The mechanism of antiviral activity of PSs can also be realized through a blocking attachment and penetration of the virus into cells, inhibiting either the virus binding to specific receptors of host cells or direct inactivation of viral particles [20,33,35]. Another possible mechanism is the suppression of viral replication by enhancing apoptotic reactions [24].

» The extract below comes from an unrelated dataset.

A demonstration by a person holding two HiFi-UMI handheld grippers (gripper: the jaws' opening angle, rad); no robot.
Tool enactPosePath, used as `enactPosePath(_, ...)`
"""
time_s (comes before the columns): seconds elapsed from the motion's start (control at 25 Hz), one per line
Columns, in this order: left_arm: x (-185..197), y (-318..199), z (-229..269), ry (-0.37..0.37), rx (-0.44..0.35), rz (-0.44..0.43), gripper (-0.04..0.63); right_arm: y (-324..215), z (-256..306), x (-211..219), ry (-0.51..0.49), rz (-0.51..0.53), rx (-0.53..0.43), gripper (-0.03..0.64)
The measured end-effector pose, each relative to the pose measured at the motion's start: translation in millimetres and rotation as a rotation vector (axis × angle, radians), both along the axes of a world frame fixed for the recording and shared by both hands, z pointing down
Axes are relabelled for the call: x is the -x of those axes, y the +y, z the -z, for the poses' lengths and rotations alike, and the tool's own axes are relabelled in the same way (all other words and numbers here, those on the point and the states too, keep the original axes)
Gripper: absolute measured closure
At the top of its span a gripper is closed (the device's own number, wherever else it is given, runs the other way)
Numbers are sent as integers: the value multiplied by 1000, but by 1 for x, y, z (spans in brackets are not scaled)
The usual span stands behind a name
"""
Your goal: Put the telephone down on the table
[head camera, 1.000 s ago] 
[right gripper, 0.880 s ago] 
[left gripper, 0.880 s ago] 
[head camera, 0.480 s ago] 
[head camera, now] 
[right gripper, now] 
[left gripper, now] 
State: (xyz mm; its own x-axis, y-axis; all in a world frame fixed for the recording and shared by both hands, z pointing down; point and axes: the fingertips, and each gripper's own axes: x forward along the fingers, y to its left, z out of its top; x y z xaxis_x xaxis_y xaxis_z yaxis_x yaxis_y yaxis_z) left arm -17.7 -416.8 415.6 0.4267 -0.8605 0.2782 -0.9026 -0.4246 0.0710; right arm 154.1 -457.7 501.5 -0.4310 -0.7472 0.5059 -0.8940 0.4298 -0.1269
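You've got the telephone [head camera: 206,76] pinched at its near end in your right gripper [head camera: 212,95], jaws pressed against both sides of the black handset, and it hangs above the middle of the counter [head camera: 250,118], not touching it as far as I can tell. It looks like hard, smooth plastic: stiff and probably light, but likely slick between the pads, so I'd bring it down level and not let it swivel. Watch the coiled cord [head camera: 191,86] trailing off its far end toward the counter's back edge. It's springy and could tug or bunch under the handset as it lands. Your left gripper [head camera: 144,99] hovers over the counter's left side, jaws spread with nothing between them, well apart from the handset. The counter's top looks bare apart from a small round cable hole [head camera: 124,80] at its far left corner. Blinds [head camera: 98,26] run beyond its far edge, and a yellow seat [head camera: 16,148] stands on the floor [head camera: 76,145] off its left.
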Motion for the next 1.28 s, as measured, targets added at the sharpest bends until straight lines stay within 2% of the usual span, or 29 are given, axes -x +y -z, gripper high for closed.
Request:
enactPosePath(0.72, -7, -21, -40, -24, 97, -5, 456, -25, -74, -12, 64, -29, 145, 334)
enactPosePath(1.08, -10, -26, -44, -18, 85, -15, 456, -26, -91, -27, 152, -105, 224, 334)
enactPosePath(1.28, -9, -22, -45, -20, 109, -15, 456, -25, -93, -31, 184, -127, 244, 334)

One of the possible mechanisms of anti-SARS-CoV-2 activity (both preventive and simultaneous) may be the ability of studied marine bacteria PSs to bind and/or inactivate viral particles. Therefore, the PSs exhibited an anti-coronavirus effect, effectively inhibiting the stages of attachment and penetration of SARS-CoV-2 into the cells.

5. Conclusions

• PSs from marine bacteria A. nigrifaciens KMM 156 (PS1), C. amphilecti KMM 3890 (PS2), I. abyssalis KMM 227^T (PS3), differing in chemical structure, exhibit anti-coronavirus activity, effectively inhibiting the stages of attachment and penetration of SARS-CoV-2 into the cells.
• This PSs can be considered a promising source of antiviral medicinal substances, including in the fight against the SARS-CoV-2 virus. However, further research is required to study the in-depth mechanisms of the antiviral activity of studied PSs.